The agency placed Davis in a non-duty pay status, revoked her credentials, weapon and computer access, and ordered Davis to appear before its Office of Professional Responsibility to testify about her allegations. Before the testimony could take place, Davis told the agency she was “involuntarily resigning.” (Opinion pp. 3-4)
You guessed it. Davis then filed an appeal with the Merit Systems Protection Board arguing that her resignation had been involuntary and therefore was a constructive discharge. She further argued that the agency’s actions were retaliation for her whistleblowing and her prior EEO complaint. (p. 4)
The MSPB administrative judge held an evidentiary hearing and found that the evidence did not support Davis’ allegations. He further found that while it was obviously stressful for Davis to be investigated, the agency had a legitimate reason to investigate the truthfulness of Davis’ allegations against her supervisor. He found that Davis had voluntarily resigned and therefore the Board did not have jurisdiction over her appeal. (p. 5)
The EEOC ruling on Davis’ sexual harassment charges was issued just after the MSPB AJ issued his decision and before the full MSPB ruled on Davis’ petition for review of that decision. The EEOC found there was sexual harassment, stating “no reasonable person could have continued working in such an employment environment.” (p. 6)
Davis petitioned the full MSPB to review the AJ’s decision and asked that the Board consider the EEOC ruling and transcript in making its decision. The full Board declined to consider the EEOC information and concluded that there was no new evidence that would warrant overturning the AJ’s decision. It therefore agreed that Davis’ resignation was voluntary. (p. 6)

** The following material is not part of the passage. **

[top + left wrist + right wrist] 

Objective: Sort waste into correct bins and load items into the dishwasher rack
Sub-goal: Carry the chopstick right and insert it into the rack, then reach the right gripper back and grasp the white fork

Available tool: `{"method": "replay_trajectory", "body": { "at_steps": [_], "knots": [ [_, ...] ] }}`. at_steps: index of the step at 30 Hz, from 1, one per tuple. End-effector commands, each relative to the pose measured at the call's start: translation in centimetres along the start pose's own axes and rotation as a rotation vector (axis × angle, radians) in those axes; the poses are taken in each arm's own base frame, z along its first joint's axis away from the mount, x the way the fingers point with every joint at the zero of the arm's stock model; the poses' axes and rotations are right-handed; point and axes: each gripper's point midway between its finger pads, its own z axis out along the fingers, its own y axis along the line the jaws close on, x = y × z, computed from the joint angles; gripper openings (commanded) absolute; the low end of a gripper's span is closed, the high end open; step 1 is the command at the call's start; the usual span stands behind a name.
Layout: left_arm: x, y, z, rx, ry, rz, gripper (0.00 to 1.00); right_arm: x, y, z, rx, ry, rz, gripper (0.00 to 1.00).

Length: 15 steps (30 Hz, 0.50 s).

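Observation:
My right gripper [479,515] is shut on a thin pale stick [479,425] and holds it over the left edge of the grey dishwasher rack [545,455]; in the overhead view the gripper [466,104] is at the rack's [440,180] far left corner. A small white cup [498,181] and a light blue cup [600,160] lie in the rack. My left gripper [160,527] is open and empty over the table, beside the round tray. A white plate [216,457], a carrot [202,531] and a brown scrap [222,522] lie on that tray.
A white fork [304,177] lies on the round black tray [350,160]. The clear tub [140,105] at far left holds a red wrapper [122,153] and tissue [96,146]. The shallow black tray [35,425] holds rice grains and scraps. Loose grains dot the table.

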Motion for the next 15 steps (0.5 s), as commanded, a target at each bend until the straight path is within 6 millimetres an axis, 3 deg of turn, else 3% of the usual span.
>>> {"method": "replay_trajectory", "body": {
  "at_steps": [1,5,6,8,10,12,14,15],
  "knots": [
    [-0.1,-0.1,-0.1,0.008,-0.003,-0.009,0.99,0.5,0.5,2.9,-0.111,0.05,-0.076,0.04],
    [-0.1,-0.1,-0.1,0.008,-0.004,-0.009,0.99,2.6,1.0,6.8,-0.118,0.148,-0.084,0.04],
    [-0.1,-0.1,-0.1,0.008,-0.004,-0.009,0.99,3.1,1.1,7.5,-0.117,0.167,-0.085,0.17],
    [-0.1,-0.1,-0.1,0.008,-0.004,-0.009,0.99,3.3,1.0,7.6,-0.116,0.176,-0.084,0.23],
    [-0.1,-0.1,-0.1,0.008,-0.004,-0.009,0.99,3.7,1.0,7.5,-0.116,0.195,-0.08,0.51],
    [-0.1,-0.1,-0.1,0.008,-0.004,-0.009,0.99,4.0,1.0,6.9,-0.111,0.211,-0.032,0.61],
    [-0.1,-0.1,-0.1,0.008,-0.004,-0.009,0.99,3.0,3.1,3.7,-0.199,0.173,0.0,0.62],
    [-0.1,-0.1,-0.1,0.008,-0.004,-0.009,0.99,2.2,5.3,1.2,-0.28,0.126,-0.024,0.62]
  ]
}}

The appeals court sided with the MSPB on pretty much every aspect of the case, except for one crucial one—consideration of the EEOC decision and record. On whether Davis had been coerced into resigning, the court did not think so, stating, “She was found to have fraudulently represented her need for FMLA leave, and she compounded her deception by making what was determined to be additional false allegations.” (p. 9) But for her sexual harassment allegation, the court agreed with the Board that the evidence did not support finding that her resignation was coerced. (p. 10)
As to Davis’ argument that taking her weapon, badge, credentials and computer access amounted to adverse actions, the court did not agree, pointing out that these actions occurred after her last day of work. (p. 11)
The court even agreed that it was proper of the Board to refuse to admit the EEOC transcript into evidence since the record before the Board had already been closed by the time the EEOC case decision was issued. The court further pointed out that the witnesses before the EEOC had pretty much all testified in the Board case as well. (p. 12)
The snag, however, involves the EEOC final opinion. The court points out that EEOC’s decision was “inconsistent with the determination made by the AJ in the Initial Decision. The Board, faced with this inconsistency, should have considered the final decision of the EEOC.” (p. 11)
The court finds this reason enough to vacate and remand to the MSPB to “resolve inconsistencies, if any.” The Board is apparently supposed to take comfort from this caveat by the court: “Our remand does not necessarily require that the Board reach a different result; for example, the Board could find that the sexual harassment was too far removed in time from Ms. Davis’s resignation to have rendered that resignation involuntary, or that her resignation was voluntary because other factors …–unrelated to the harassment—caused her to resign voluntarily.” (p. 11)
Nevertheless, the case now goes back to the MSPB for more work.